**Prompt**. Below are the entries; give again exactly the lines from the one mentioning "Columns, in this" through the one mentioning "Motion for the", inclusive.

(Extracted information begins)

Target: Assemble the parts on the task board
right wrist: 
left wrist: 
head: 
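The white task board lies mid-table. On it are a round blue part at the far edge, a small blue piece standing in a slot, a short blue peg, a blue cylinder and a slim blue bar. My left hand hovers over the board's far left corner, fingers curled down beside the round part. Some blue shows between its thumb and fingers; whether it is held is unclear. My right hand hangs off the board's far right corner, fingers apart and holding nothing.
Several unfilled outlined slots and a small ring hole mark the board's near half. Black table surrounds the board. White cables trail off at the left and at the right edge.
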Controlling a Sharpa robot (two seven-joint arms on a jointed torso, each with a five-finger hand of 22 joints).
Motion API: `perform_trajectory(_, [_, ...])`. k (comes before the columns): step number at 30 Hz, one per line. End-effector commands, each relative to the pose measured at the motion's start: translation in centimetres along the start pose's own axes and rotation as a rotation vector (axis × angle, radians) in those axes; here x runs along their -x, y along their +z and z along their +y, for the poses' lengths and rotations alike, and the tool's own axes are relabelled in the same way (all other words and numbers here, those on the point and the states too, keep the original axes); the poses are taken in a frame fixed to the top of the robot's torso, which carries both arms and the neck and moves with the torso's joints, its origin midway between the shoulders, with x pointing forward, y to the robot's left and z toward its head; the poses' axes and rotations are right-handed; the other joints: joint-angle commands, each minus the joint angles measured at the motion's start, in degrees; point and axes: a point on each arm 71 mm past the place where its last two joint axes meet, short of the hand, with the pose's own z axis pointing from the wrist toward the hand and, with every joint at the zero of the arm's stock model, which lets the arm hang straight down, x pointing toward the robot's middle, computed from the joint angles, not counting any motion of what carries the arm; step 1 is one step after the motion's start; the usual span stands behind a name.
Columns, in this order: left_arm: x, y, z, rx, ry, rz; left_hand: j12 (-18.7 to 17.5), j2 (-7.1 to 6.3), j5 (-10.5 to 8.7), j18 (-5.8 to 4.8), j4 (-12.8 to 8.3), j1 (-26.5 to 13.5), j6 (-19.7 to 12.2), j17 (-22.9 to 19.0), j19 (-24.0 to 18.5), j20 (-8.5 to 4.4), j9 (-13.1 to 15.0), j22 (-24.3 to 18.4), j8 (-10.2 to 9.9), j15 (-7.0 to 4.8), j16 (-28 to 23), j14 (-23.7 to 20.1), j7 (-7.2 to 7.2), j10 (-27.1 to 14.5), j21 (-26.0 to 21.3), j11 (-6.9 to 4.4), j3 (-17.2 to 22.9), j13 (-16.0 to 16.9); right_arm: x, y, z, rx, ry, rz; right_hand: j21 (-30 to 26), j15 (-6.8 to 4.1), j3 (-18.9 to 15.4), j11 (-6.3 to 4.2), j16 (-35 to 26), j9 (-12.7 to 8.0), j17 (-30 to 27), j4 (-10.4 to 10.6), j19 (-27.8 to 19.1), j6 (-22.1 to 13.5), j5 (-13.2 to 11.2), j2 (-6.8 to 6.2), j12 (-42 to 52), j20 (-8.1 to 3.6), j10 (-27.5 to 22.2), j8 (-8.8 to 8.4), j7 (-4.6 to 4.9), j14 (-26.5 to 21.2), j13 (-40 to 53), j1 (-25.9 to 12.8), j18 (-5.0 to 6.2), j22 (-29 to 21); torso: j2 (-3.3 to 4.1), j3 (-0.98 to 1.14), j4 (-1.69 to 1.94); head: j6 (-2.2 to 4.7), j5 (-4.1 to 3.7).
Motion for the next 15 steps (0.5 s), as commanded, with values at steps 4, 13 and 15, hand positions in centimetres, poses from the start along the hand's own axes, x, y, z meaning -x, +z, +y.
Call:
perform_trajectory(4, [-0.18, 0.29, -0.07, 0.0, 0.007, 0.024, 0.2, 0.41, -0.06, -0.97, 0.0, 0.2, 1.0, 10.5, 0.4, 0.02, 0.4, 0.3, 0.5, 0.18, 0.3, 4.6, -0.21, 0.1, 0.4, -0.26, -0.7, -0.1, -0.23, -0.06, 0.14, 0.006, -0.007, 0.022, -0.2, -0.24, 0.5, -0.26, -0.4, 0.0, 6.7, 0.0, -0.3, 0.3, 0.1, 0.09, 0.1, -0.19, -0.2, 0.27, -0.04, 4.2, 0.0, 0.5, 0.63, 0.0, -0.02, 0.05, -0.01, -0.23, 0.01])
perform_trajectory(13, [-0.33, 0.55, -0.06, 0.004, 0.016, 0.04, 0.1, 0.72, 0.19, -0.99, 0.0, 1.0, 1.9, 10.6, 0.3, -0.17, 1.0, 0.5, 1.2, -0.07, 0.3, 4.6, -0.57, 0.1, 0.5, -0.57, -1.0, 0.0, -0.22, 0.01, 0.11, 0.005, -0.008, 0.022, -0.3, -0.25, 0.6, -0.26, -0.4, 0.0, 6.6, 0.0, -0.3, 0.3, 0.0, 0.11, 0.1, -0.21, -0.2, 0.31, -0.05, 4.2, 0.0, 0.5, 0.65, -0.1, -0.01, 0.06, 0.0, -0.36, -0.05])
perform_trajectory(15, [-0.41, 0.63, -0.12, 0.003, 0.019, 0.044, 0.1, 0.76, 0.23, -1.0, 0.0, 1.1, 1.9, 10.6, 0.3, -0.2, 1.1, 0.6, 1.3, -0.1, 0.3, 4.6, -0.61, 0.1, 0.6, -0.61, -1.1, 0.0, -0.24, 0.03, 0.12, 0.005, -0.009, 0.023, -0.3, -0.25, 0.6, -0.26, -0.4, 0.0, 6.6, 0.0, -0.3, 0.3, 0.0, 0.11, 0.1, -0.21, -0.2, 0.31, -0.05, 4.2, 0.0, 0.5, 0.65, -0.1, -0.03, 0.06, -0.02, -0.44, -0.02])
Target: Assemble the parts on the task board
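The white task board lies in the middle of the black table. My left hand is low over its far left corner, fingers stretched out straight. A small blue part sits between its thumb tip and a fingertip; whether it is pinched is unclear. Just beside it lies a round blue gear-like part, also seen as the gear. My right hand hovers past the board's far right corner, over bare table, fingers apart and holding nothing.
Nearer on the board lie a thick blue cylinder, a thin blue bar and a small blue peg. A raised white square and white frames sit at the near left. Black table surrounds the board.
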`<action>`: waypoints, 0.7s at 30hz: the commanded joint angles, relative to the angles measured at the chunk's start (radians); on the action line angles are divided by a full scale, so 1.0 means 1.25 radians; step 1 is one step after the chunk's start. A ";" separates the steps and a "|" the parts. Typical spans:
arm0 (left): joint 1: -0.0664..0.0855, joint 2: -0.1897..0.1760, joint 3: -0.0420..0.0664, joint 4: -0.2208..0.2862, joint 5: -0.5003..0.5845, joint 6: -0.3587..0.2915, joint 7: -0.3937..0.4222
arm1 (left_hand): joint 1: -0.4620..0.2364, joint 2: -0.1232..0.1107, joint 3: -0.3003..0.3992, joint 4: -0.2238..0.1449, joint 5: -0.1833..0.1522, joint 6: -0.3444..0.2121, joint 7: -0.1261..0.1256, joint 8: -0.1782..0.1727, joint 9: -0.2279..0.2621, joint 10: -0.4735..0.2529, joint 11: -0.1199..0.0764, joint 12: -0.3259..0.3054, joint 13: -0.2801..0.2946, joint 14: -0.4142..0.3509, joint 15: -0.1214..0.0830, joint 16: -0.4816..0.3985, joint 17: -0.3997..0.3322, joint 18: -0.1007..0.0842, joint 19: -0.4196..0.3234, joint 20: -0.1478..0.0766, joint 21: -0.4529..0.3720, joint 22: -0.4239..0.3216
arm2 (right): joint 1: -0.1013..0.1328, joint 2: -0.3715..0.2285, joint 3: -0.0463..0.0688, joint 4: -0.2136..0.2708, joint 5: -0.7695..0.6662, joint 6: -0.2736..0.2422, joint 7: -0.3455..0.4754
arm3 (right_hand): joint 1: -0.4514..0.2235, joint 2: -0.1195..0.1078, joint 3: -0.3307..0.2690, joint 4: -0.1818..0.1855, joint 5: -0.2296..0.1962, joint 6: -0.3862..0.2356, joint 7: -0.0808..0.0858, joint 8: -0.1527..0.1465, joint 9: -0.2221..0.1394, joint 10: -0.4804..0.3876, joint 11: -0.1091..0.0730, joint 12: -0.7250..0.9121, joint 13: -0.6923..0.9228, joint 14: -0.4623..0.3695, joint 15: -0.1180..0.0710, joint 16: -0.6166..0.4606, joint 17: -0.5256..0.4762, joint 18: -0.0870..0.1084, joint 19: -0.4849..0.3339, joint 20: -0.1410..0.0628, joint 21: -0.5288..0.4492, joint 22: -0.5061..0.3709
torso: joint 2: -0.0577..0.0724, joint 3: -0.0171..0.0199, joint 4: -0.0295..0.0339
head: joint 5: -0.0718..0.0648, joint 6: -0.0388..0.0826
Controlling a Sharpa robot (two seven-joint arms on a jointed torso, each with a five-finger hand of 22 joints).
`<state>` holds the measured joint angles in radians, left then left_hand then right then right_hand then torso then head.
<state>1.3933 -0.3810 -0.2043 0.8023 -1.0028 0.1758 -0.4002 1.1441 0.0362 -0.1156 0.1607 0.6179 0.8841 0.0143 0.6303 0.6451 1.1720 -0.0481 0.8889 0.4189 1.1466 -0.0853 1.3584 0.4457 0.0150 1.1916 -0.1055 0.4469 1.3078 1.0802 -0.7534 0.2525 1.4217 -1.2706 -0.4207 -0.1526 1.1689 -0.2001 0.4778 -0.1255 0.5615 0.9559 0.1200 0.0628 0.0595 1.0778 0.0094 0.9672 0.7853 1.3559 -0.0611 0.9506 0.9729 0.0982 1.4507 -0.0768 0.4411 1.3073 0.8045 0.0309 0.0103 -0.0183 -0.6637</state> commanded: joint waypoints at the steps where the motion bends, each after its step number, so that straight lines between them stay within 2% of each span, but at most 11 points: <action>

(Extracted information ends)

**Result for this task**.
Columns, in this order: left_arm: x, y, z, rx, ry, rz; left_hand: j12 (-18.7 to 17.5), j2 (-7.1 to 6.3), j5 (-10.5 to 8.7), j18 (-5.8 to 4.8), j4 (-12.8 to 8.3), j1 (-26.5 to 13.5), j6 (-19.7 to 12.2), j17 (-22.9 to 19.0), j19 (-24.0 to 18.5), j20 (-8.5 to 4.4), j9 (-13.1 to 15.0), j22 (-24.3 to 18.4), j8 (-10.2 to 9.9), j15 (-7.0 to 4.8), j16 (-28 to 23), j14 (-23.7 to 20.1), j7 (-7.2 to 7.2), j10 (-27.1 to 14.5), j21 (-26.0 to 21.3), j11 (-6.9 to 4.4), j3 (-17.2 to 22.9), j13 (-16.0 to 16.9); right_arm: x, y, z, rx, ry, rz; right_hand: j21 (-30 to 26), j15 (-6.8 to 4.1), j3 (-18.9 to 15.4), j11 (-6.3 to 4.2), j16 (-35 to 26), j9 (-12.7 to 8.0), j17 (-30 to 27), j4 (-10.4 to 10.6), j19 (-27.8 to 19.1), j6 (-22.1 to 13.5), j5 (-13.2 to 11.2), j2 (-6.8 to 6.2), j12 (-42 to 52), j20 (-8.1 to 3.6), j10 (-27.5 to 22.2), j8 (-8.8 to 8.4), j7 (-4.6 to 4.9), j14 (-26.5 to 21.2), j13 (-40 to 53), j1 (-25.9 to 12.8), j18 (-5.0 to 6.2), j22 (-29 to 21); torso: j2 (-3.3 to 4.1), j3 (-0.98 to 1.14), j4 (-1.69 to 1.94); head: j6 (-2.2 to 4.7), j5 (-4.1 to 3.7).
Motion for the next 15 steps (0.5 s), as commanded, with values at steps 4, 13 and 15, hand positions in centimetres, poses from the start along the hand's own axes, x, y, z meaning -x, +z, +y.

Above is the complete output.